The first version of the developers' kit relied on a prototype implementation of the Ara on-device network using the Mobile Industry Processor Interface (MIPI) UniPro protocol implemented on FPGA and running over a Low-voltage differential signaling (LVDS) physical layer with modules connecting via retractable pins. Subsequent versions were to be built around a much more efficient and higher performance ASIC implementation of UniPro, running over a capacitive M-PHY physical layer. A near-working prototype of an Ara smartphone was demonstrated at Google I/O 2014, but it froze on the boot screen.

In January 2015, Google unveiled the "Spiral 2" prototype, and that it planned to test market a later revision of the system in the U.S. territory of Puerto Rico later in the year. Google chose the region due to it having a large mobile phone market, and because it is still subject to U.S. telecommunications laws—allowing for continued correspondence with the FCC. However, in August 2015, Google announced that the Ara pilot in Puerto Rico had been delayed indefinitely, and that the company would instead hold pilots in "a few locations" in the U.S. some time in 2016.

At Google I/O 2016, the company unveiled a new development model, the "Developer Edition". The new iteration featured notable changes to the original concept; the device now consisted of a base phone with core components that cannot be upgraded, including the antenna, battery, display, sensors, and system-on-chip, and extensible with modules for adding features such as a secondary display or replacement cameras and speakers. Google announced that it planned to ship the Developer Edition in late 2016, and perform a consumer launch of Project Ara in 2017.

On September 2, 2016, Google confirmed that Project Ara had been cancelled.

== Reception ==
Initial reception to an earlier but similar modular phone concept—Phonebloks—was mixed, citing possible infeasibility, lack of a working prototype, as well as other production and development concerns.

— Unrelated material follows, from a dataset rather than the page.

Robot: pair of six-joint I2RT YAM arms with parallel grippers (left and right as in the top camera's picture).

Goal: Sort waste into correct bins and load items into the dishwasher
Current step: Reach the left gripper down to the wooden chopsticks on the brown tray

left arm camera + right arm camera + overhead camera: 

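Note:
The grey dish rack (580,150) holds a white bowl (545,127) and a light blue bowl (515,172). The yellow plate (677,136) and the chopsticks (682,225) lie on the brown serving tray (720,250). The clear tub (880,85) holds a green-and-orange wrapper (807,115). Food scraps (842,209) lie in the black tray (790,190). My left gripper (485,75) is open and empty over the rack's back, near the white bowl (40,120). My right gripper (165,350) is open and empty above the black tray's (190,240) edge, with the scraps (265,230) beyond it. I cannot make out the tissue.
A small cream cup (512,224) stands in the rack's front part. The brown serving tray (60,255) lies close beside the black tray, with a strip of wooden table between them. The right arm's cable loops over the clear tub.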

Project Ara's launch followed shortly after the launch of Phonebloks and better addressed some of the production and development issues since it had OEM backing, but other issues were raised about the Project Ara modular concept.

Potential issues with the modular concept include a tradeoff between volumetric efficiency and modularity, as the framework interface holding the device would increase overall size and weight. Eremenko says modularity would create a difference of less than 25% in size, power, and weight to components, and he believes that is an acceptable trade-off for the added flexibility. The current prototype is 9.7mm thick, slightly thicker than conventional smartphones. Additional issues include regulatory approval; the FCC tests single configurations for approval, not modular configurations. In 2014, Google said the FCC "[had] been encouraging so far".